The conference turned out to be everything I expected and even more because was incredibly inspired and motivated by all the women who shared the various ways that they have implemented change to health care policies for underrepresented populations. It was also very encouraging to hear the visions and dreams of the young women I met at the conference, for example, dreams of going back to their native countries to help build clinics and do all they can to help improve the health care system in their countries. The conference also taught me how can assert my presence as a woman of color in a world that is intentionally built to favor men more.
In addition to all the inspirational experiences I heard from the keynote speakers, the conference taught me to stop depending on other people to make changes to my problems. I come from a country that has a weak and failing health sector due to many political and economic instabilities of the nation. So many times I have found myself blaming the leaders of the country because they are not doing their jobs well enough. However, after listening to Faisa Ali, a speaker who talked about global maternal and child health, I had a wake-up call because she spoke about the work that her organisation does to help implement sustainable change in different health care policies. I was fortunate enough to talk to Faisa Ali after the panel session, and she mentioned that some changes that they have made are buying generator sets for hospitals that don’t have an alternative energy source especially in countries that have power failures.This made me realise that I can indeed be a catalyst of change to my nation and my community through having a career in global health policy. I have seen my own family and friends dying from the lack of resources and necessary equipment in hospital settings and it’s time I start becoming an advocate for underrepresented communities such as women and children.

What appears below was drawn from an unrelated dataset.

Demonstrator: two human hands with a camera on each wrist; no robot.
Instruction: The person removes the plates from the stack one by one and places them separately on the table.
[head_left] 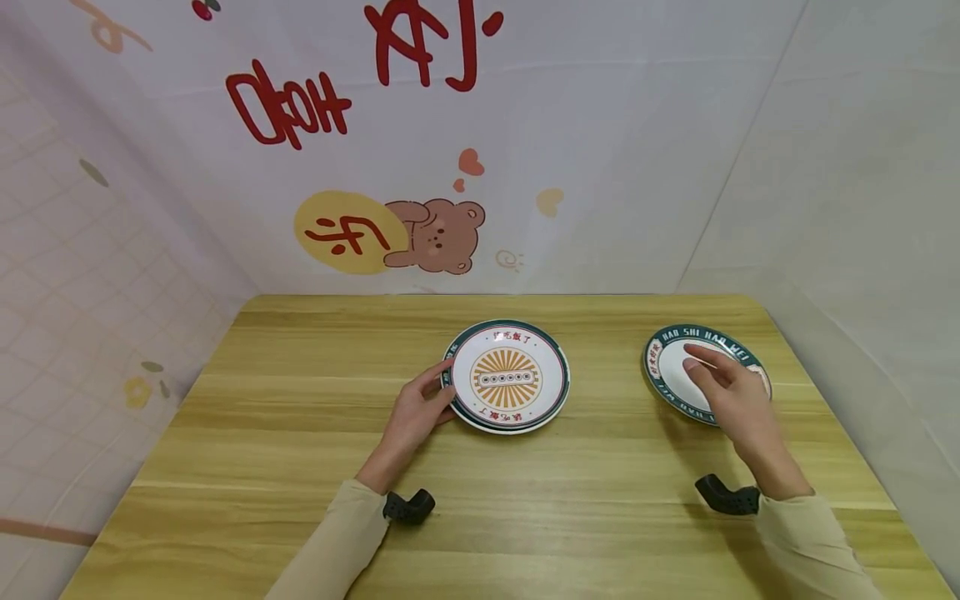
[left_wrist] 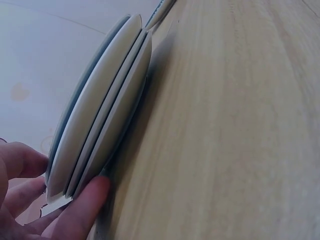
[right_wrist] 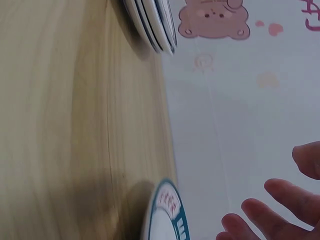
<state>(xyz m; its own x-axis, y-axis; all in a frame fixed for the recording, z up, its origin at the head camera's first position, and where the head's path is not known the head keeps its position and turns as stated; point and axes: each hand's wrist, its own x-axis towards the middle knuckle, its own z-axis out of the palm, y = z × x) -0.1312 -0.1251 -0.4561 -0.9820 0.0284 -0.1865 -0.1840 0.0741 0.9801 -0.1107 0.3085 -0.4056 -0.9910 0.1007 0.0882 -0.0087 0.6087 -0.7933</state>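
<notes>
A stack of several round plates, white with green rims, sits at the middle of the table; the top one has an orange sunburst and red characters. My left hand grips the stack's left edge. In the left wrist view, its fingers and thumb are around the layered rims. Over on the right lies a single plate with a white centre and a green lettered rim. Above this plate is my right hand, fingers relaxed and holding nothing; in the right wrist view they are apart from the rim.
The wooden table meets a white printed backdrop along its far edge. More cloth hangs close on the left and right sides. Each wrist carries a black mount.
</notes>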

I am a Biology pre-nursing major, and so I went to the conference with very little knowledge about health care policy and I came back with a great interest in international health policy because I realised that it is one of the ways that I can give back to my community. When I came back to school I couldn’t stop talking to other women about how life-changing the PLEN conference and I want to see other women go through this program because it is challenging women to be their own leaders in their various communities and occupations
Tiwonge Chirwa is a biology pre-nursing major at Luther College, graduating in 2019. She attended the Women in Health Policy seminar with an Ellie Shaw Scholarship.